GUERRA SEES A different team, saying: "Everyone's excited. Everyone wants to work hard. We talk about body language: ‘Don't hang your head, jog back to the huddle.' We're making progress."

The offensive line allowed so many sacks last year that it led to three quarterbacks being hurt and forced to the sideline. That's obviously a point of emphasis this year.

"We've taken it upon ourselves to protect the quarterbacks," Guerra said. "If someone gives them pressure, we can't have that."

When Paul Wulff replaced Bill Doba last year, the new coach thought Guerra's size and athleticism made him better suited for the offensive line. So he was switched from defense. Guerra's reaction?

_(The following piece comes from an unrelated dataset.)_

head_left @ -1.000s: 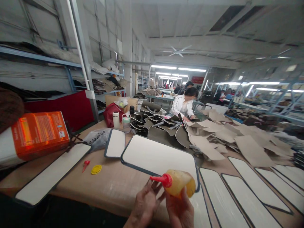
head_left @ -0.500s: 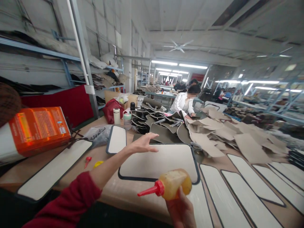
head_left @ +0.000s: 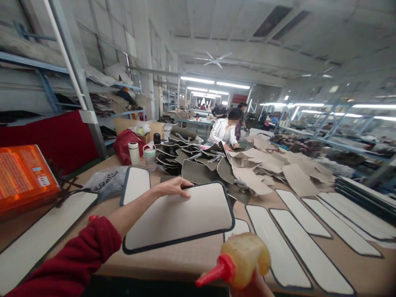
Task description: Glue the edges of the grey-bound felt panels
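My left hand [head_left: 175, 187] is closed on the far edge of a white panel [head_left: 182, 218] with a dark border, thumb on its pale face. The panel is tilted, its far edge raised off the table. In my right hand [head_left: 252, 284], at the lower right, is a squeeze bottle [head_left: 244, 258] of yellowish liquid. Its red nozzle [head_left: 216, 270] points left and slightly down. The bottle hides most of my right fingers. Part of another white panel [head_left: 237, 227] shows behind the bottle.
Dark-edged white panels [head_left: 275, 247] lie in a row at right, beside a stack [head_left: 365, 202]. Grey-brown pieces [head_left: 256, 161] heap at the back. An orange tin [head_left: 26, 177] stands left, a plastic bag [head_left: 105, 179] near it. A co-worker in white [head_left: 221, 131] is beyond the heap.
My left hand has taken hold of the panel's far edge and lifted it, tilting the panel. My right hand has lowered the bottle slightly. The view has turned right.
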`<state>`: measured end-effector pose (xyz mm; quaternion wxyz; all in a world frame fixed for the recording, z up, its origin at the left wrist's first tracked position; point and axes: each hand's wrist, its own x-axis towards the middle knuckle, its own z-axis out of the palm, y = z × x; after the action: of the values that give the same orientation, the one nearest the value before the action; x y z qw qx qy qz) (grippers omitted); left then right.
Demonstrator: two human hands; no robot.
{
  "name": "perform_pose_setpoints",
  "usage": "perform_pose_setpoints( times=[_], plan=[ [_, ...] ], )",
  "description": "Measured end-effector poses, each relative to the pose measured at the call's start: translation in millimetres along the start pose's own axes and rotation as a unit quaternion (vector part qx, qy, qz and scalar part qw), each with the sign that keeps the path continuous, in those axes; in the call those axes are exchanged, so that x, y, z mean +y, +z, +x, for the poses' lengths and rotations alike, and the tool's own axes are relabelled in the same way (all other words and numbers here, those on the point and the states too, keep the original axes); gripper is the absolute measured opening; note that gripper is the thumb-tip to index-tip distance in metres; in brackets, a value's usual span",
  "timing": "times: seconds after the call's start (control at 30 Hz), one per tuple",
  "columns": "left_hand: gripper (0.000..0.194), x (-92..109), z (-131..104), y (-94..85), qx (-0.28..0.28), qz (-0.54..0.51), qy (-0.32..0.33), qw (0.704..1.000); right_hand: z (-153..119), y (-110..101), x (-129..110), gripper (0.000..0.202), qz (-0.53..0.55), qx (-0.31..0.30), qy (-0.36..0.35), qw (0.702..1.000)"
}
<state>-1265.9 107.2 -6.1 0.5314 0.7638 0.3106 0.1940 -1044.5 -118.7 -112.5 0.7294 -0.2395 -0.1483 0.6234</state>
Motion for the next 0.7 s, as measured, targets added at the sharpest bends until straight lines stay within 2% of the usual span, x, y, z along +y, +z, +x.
perform_pose_setpoints(
  times=[0.1,0.17,0.27,0.47,0.7],
  plan=[
    [0.065,-1.1,-16.6,-8.2,-0.018,0.012,0.009,1.0,4.1,9.8,-42.9,0.06,-0.015,0.091,-0.085,0.992],
    [0.076,2.6,-27.4,-8.9,-0.032,0.016,0.015,0.999,13.6,20.2,-69.2,0.073,-0.056,0.124,-0.158,0.978],
    [0.073,12.2,-40.6,-6.9,-0.086,0.02,-0.003,0.996,28.1,30.7,-96.2,0.08,-0.111,0.088,-0.22,0.965],
    [0.069,31.2,-55.2,-3.1,-0.167,0.047,-0.036,0.984,37.6,27.7,-116.3,0.082,-0.195,0.06,-0.218,0.955],
    [0.066,39.6,-55.4,-0.7,-0.193,0.073,-0.05,0.977,29.4,33.5,-126.9,0.08,-0.229,0.023,-0.21,0.95]
  ],
)
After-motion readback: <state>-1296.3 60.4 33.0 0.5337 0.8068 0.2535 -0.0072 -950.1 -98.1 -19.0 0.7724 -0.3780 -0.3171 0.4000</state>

"I really didn't want to at first," he said. "I'd played D-line my whole life. I felt like I could excel there."

He's a team player who ultimately went along with Wulff's suggestion to cross the line of scrimmage and is growing more and more comfortable after starting at right guard for half of last season.

Guerra hopes to play in the NFL someday, and many think his best shot to get there is clearly as an offensive lineman. The League has always been his dream. He watches the NFL Network and doesn't have a favorite team, just favorite players such as Ray Lewis, Julius Peppers and Jonathan Ogden.

They're nasty, and Guerra says he and his teammates on the O-line have gotten that way too.

"How so?" I asked.

"We're driving guys to the ground, we're not stopping before the whistle blows, we're staying on our blocks," Guerra said.

Offensive linemen who are big, strong and nasty? That's a good combination for a rebuilding team.